The task:
Your output should be the whole listing, identical to the original.
START Source material
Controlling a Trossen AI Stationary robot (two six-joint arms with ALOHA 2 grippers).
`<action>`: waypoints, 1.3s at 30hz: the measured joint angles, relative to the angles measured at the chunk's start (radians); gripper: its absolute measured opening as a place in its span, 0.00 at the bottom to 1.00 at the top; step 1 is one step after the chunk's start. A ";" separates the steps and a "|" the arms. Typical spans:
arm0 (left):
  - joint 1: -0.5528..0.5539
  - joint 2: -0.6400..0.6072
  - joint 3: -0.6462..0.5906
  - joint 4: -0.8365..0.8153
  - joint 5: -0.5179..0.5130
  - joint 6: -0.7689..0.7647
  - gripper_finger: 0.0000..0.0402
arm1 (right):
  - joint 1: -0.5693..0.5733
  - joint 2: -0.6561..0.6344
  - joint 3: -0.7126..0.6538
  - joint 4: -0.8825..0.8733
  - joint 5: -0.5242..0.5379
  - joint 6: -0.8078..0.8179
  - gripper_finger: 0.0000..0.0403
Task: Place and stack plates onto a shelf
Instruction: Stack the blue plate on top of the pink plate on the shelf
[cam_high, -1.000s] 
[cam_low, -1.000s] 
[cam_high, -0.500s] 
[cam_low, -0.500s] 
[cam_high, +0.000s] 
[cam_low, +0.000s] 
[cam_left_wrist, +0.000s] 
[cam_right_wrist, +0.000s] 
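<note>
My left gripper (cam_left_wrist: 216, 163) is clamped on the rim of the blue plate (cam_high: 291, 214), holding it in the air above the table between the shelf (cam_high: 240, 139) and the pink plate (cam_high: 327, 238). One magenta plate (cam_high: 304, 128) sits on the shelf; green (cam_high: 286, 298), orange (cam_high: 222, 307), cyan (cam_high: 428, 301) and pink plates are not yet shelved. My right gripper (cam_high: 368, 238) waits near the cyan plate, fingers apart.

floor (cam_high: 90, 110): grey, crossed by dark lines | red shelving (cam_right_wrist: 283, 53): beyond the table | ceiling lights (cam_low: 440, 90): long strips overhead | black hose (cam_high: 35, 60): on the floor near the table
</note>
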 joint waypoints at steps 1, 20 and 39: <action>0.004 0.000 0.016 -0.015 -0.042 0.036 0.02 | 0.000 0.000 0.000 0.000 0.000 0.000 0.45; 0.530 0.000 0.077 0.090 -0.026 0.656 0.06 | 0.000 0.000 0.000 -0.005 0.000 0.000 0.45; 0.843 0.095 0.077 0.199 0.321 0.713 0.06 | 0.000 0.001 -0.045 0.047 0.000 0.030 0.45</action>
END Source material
Written reply:
Controlling a Trossen AI Stationary robot (two six-joint arms with ALOHA 2 grippers).
`<action>`: waypoints, 1.3s at 30hz: the measured joint angles, relative to the angles measured at the chunk's start (radians); gripper: its absolute measured opening as a place in its span, 0.00 at the bottom to 1.00 at the top; step 1 is one step after the chunk's start. A ";" separates the steps and a "|" the arms. Typical spans:
arm0 (left):
  - joint 1: -0.5528..0.5539
  - joint 2: -0.6400..0.6072
  - joint 3: -0.6462..0.5906
  - joint 4: -0.8365..0.8153
  - joint 5: -0.5179..0.5130
  - joint 6: -0.7689..0.7647
  - gripper_finger: 0.0000..0.0402
arm1 (right):
  - joint 1: -0.5693..0.5733
  - joint 2: -0.6561..0.6344
  - joint 3: -0.7126..0.6538
  - joint 4: -0.8825..0.8733
  - joint 5: -0.5242..0.5379
  - joint 6: -0.8078..0.8179
  - gripper_finger: 0.0000..0.0403
Task: Place and stack plates onto a shelf
Instruction: Stack the blue plate on top of the pink plate on the shelf
[cam_high, -1.000s] 
[cam_low, -1.000s] 
[cam_high, -0.500s] 
[cam_low, -0.500s] 
[cam_high, +0.000s] 
[cam_low, +0.000s] 
[cam_left_wrist, +0.000s] 
[cam_right_wrist, +0.000s] 
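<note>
My left gripper (cam_left_wrist: 216, 163) is clamped on the rim of the blue plate (cam_high: 291, 214), holding it in the air above the table between the shelf (cam_high: 240, 139) and the pink plate (cam_high: 327, 238). One magenta plate (cam_high: 304, 128) sits on the shelf; green (cam_high: 286, 298), orange (cam_high: 222, 307), cyan (cam_high: 428, 301) and pink plates are not yet shelved. My right gripper (cam_high: 368, 238) waits near the cyan plate, fingers apart.

floor (cam_high: 90, 110): grey, crossed by dark lines | red shelving (cam_right_wrist: 283, 53): beyond the table | ceiling lights (cam_low: 440, 90): long strips overhead | black hose (cam_high: 35, 60): on the floor near the table
</note>
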 joint waypoints at steps 1, 20 and 39: <action>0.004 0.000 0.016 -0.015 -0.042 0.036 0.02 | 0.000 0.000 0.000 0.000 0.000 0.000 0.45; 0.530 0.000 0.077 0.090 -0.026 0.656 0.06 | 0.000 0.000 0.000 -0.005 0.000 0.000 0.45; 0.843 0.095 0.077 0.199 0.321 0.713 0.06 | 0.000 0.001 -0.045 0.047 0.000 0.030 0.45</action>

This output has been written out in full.